|
Grupo concordou em criar sanções para o Irã,
dizem EUA e Reino Unido
Representantes dos cinco países permanentes do Conselho de Segurança da ONU
--Estados Unidos, Reino Unido, França, China e Rússia-- e da Alemanha
concordaram em criar sanções a serem aplicadas ao Irã durante conferência
telefônica feita nesta quarta-feira. O resultado da conferência foi divulgado
pelos representantes dos EUA e do Reino Unido.
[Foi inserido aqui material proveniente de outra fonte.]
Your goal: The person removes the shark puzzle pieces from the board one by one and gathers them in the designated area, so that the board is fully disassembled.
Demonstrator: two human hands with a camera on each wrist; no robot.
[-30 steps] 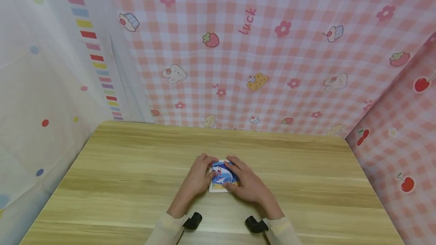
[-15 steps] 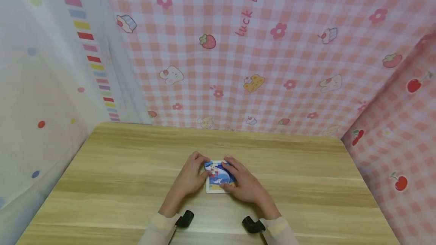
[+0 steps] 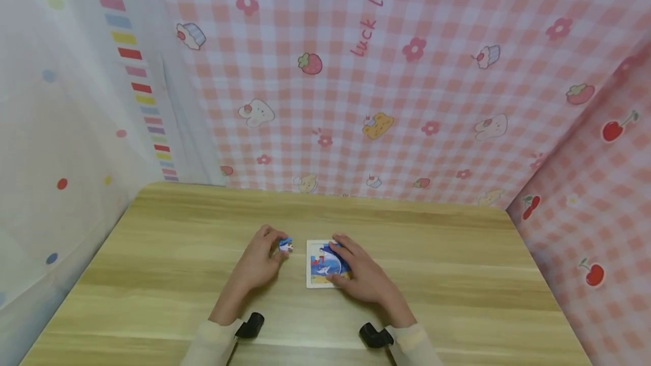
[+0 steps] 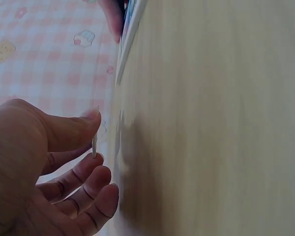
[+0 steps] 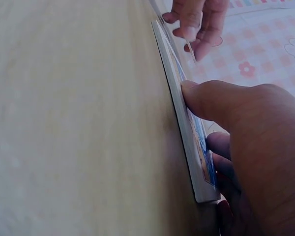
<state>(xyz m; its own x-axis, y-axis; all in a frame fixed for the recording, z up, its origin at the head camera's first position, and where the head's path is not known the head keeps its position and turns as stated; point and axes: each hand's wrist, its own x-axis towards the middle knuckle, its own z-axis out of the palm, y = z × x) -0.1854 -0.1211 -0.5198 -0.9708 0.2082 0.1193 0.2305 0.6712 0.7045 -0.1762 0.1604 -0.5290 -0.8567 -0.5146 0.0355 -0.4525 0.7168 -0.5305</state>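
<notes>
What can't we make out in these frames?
Head: right part of jigsaw puzzle, covered by right hand.
Head: picture detail on puzzle piece, too small.
Left wrist: puzzle piece's printed face, turned edge-on.
Right wrist: rest of left hand, cut off by top edge.

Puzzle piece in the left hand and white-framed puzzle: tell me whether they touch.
Apart. The head view shows it: a bare strip of table separates the puzzle piece from the left edge of the white-framed puzzle.

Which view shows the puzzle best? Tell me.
Head view: it shows the puzzle face-up from above, though the right hand covers part. Left wrist catches just one end, nearly edge-on; right wrist, its side and a sliver of picture.
</notes>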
Os países, chamados de Grupo dos Seis, ofereceram ao Irã incentivos como o de
não adotar novas sanções contra o país em troca do fim do programa nuclear. Três
dias depois do prazo estipulado, o Irã entregou uma carta. O documento, porém,
afirmava apenas que o país daria uma "resposta clara" quando recebesse
"respostas claras" às suas dúvidas.
"Mesmo que continuem os contatos entre Solana [o chefe da diplomacia da União
Européia, Javier Solana] e o negociador iraniano Saeed Jalili, não temos mais
outra opção senão impor novas sanções ao Irã", afirmou o vice-ministro de
Relações Exteriores do Reino Unido, Kim Howells, em comunicado.
"Estamos começando a considerar o possível esboço para outra rodada de sanções",
disse o porta-voz do Departamento de Estado dos EUA, Gonzalo Gallegos.
O embaixador da Rússia, Vitaly Churkin, não comentou a conferência telefônica,
mas afirmou que as seis potências manterão os diálogos com o Irã em setembro
próximo, porém em nível ministerial. Na quarta-feira, antes do término do prazo
para a entrega da resposta iraniana, a Rússia havia dito que não concordava com
o ultimato.
Os Estados Unidos e os aliados europeus temem que o Irã use o seu programa de
energia nuclear para desenvolver bombas nucleares. O Irã nega a acusação.
O Conselho de Segurança da ONU já adotou três sanções contra o Irã. Os Estados
Unidos, a União Européia e países europeus, individualmente, também impuseram
medidas financeiras contra o país. Para especialistas, pode ser difícil aplicar
novas sanções devido à resistência da Rússia e da China.